§ **PROBLEM DETAILS**
Extract each line from the entries below that has the string "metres" in it.

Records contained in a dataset
■ ■ ■ ■
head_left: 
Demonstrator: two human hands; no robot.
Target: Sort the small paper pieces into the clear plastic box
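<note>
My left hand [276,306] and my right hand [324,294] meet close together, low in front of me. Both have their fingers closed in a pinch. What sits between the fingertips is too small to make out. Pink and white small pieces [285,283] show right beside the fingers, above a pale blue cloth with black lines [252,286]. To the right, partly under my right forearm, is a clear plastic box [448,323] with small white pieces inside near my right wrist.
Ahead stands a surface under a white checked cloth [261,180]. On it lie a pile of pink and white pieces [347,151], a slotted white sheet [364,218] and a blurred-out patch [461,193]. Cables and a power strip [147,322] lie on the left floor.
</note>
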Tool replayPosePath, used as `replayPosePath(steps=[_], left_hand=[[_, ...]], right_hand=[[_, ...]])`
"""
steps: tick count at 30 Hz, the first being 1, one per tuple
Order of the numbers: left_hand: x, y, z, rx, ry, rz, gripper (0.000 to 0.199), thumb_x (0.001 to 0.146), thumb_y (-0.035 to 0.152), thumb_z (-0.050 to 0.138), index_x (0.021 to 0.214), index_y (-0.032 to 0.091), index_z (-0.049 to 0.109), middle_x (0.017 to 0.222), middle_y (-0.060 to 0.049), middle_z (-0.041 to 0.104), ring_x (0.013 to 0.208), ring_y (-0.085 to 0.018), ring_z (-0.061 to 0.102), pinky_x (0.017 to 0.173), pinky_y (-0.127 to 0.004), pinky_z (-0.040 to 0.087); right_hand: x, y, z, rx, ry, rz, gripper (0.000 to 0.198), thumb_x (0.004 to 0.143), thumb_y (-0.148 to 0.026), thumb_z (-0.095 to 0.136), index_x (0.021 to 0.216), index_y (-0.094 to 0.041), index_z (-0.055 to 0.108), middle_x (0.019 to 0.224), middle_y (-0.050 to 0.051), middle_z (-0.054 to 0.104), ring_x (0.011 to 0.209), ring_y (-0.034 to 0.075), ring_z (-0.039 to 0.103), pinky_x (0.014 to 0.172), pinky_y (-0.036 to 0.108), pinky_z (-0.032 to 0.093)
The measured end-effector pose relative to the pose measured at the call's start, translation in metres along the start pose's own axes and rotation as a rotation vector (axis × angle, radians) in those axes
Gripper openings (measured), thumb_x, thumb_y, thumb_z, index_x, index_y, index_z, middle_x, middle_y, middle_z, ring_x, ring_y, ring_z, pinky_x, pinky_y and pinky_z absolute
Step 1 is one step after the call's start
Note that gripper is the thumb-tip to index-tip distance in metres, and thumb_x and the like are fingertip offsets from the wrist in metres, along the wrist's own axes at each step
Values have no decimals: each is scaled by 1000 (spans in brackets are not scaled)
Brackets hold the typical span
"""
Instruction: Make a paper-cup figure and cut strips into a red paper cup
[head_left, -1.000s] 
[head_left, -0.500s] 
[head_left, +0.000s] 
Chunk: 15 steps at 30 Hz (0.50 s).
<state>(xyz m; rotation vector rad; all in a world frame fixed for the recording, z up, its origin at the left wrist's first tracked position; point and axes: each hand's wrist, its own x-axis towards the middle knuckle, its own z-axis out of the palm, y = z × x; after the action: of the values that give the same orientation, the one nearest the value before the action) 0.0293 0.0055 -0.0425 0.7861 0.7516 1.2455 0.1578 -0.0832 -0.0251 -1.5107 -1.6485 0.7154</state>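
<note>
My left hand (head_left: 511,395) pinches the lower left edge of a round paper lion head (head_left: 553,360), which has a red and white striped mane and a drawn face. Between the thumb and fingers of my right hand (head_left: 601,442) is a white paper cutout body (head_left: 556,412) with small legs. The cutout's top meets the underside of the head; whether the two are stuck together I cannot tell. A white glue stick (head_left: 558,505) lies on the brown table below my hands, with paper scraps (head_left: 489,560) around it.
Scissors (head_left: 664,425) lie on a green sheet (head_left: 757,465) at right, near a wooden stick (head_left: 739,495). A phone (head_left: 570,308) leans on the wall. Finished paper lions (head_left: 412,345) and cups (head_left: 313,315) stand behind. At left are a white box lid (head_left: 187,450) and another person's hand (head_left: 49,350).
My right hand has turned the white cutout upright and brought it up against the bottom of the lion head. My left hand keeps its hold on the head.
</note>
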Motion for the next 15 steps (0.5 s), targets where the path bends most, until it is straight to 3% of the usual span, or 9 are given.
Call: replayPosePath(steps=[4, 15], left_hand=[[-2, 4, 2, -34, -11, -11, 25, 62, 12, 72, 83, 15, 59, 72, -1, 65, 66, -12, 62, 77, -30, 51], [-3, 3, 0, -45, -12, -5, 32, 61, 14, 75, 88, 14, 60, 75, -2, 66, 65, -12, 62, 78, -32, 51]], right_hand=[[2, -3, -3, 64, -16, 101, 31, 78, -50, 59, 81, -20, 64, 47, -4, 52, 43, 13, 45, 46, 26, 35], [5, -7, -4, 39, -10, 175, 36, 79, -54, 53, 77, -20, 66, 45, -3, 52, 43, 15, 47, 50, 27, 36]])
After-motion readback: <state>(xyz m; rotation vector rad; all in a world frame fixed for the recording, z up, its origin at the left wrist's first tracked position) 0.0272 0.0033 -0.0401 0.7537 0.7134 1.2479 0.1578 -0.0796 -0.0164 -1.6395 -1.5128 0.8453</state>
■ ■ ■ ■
§ **EXERCISE SOLUTION**
The measured end-effector pose relative to the pose measured at the call's start, translation in metres along the start pose's own axes and rotation as a rotation vector (axis × angle, radians) in those axes
Note that gripper is the thumb-tip to index-tip distance in metres, and thumb_x and the like are fingertip offsets from the wrist in metres, along the wrist's own axes at each step

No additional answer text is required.